Alcohol, you and EEO.
JOHN M. ROBINSON OFFICE OF CIVIL RIGHTS
Yes, there is a connection. In the Office of Civil Rights, and especially during the end-of-year holiday season, we receive many reports of inappropriate and potentially career-limiting personal conduct that--but for the influence of alcohol--may not have taken place. In a significant number of instances, alcohol overindulgence plays a role in cases of inappropriate touching, insulting and/or discriminatory comments, and other conduct unbecoming of an official of the United States Government.
The point of this article is not to summarily denigrate the consumption of alcohol. This is not a sermon.

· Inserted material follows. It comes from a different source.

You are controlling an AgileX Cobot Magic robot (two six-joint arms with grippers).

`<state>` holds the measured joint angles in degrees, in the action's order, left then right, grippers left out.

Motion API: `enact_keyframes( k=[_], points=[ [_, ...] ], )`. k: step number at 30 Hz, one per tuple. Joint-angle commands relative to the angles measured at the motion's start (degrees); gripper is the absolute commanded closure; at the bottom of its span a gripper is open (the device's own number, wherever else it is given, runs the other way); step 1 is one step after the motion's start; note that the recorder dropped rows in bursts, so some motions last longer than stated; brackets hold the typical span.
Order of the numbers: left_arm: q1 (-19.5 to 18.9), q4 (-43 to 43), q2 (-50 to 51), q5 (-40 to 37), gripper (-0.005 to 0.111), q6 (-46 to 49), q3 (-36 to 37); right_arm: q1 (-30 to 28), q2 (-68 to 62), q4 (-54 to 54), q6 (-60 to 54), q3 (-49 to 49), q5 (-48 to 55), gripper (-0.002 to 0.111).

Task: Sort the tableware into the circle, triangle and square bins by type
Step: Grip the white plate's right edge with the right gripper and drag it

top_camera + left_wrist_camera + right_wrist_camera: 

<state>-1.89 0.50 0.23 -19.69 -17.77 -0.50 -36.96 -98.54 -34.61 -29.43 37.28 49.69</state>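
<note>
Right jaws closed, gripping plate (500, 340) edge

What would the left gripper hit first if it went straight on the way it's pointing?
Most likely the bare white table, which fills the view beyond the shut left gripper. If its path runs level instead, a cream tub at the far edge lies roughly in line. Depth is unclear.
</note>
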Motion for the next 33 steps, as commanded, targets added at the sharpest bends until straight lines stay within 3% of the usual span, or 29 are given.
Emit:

Anthropologists document that most organized societies have produced and consumed some form of alcohol: beer from ancient Egyptians (barley), sake from Japan (rice), whiskey from Ireland and Scotland (grain), vodka from Russia (grain, potatoes), Madeira from the Island of Madeira and every conceivable wine from California. My own sainted mother fermented peaches in our garage for brandy home brew, and I have it on good authority that my dad in the 1930s was a part-time bootlegger in college during the years of Prohibition.
Alcohol plays a central role in numerous societal contexts: religious ceremonies, holiday traditions, weddings and celebrations of all kinds. As for courtship, just review its appearance in any Doris Day/Rock Hudson film from the 1950s.
Unfortunately, along with the pleasures of a good beer or a glass of fine wine, copious consumption of alcohol may result in impaired judgment, reduced inhibitions, slowed reaction times, and impaired speech and motor coordination. Inappropriate comments and unwanted physical contact are more likely to happen at events where alcohol is being consumed. Off-color and racist jokes that may find safe harbor in a bar have no place in an office environment. To make matters worse, the greater the amount of stress or isolation in the working environment, the greater the proportion of complaints involving alcohol overindulgence we see in S/OCR.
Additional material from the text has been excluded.